Immunotherapy company Scancell Holdings plc (LSE:SCLP) announced on Monday that it has entered into a strategic partnership with the NHS Cancer Vaccine Launch Pad (CVLP) to expedite recruitment for the fourth cohort of its Phase 2 SCOPE study, evaluating the intradermal delivery of its second-generation DNA cancer vaccine, iSCIB1+, in patients with advanced unresectable melanoma.

This collaboration, coordinated by the Southampton Clinical Trials Unit, enables NHS hospitals across the UK to refer eligible patients directly into the trial. Scancell becomes the first UK-based company to participate in the CVLP initiative, and iSCIB1+ is the first DNA vaccine to be included in the programme. Patient enrolment under this partnership is expected to begin in May 2025.

iSCIB1+ is designed to enhance immune activation by targeting antigen-presenting cells through CD64 and expanding high-avidity T cells to generate durable anti-tumour responses. The vaccine builds on Scancell's ImmunoBody platform and AvidiMab technology, incorporating melanoma-specific epitopes to broaden patient eligibility beyond the HLA-restricted population treatable with SCIB1.

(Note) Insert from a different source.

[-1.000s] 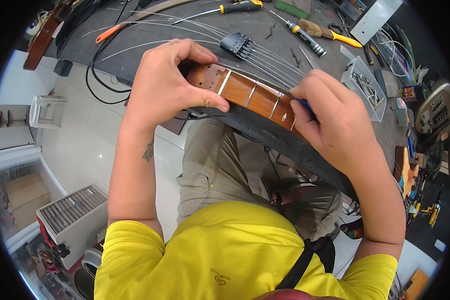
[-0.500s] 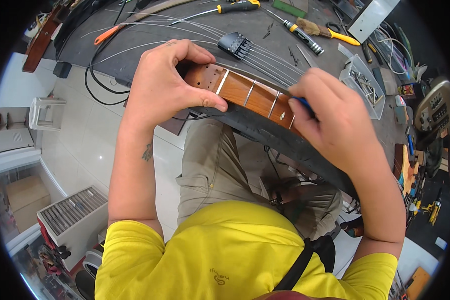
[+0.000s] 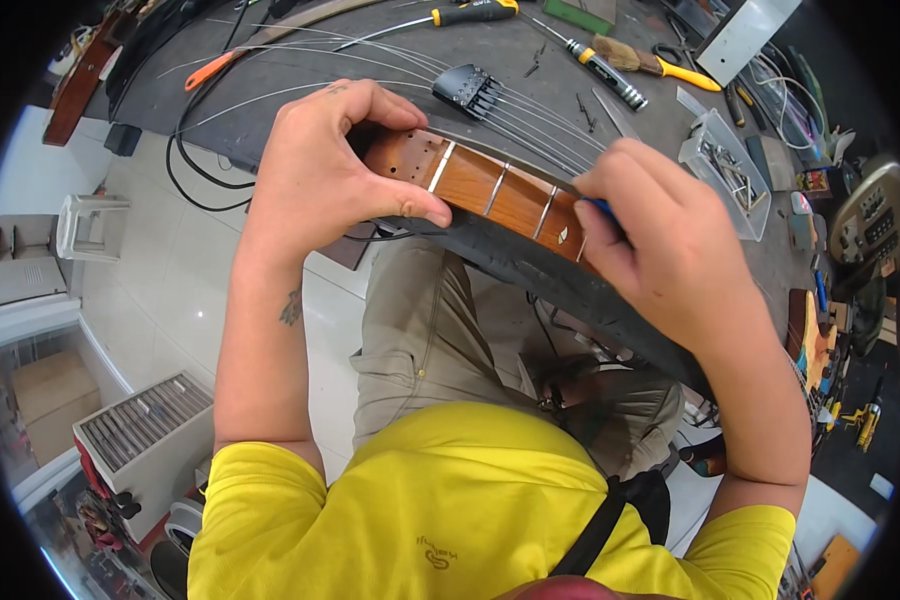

The SCOPE study is a multi-centre, open-label Phase 2 trial (NCT04079166) assessing SCIB1 and iSCIB1+ in combination with checkpoint inhibitors, across four cohorts. Interim data from cohort 1, using SCIB1 intramuscularly with ipilimumab and nivolumab, showed 80% progression-free survival and 20% complete response. Recruitment for cohort 3 using iSCIB1+ intramuscularly has completed, while cohort 4, in partnership with CVLP, will evaluate intradermal administration.

Data from all cohorts will support the design of a randomised trial planned for the second half of 2026. Clinical readouts from cohorts 1 and 3 are expected mid-2025, with data from cohort 4 anticipated later in the year.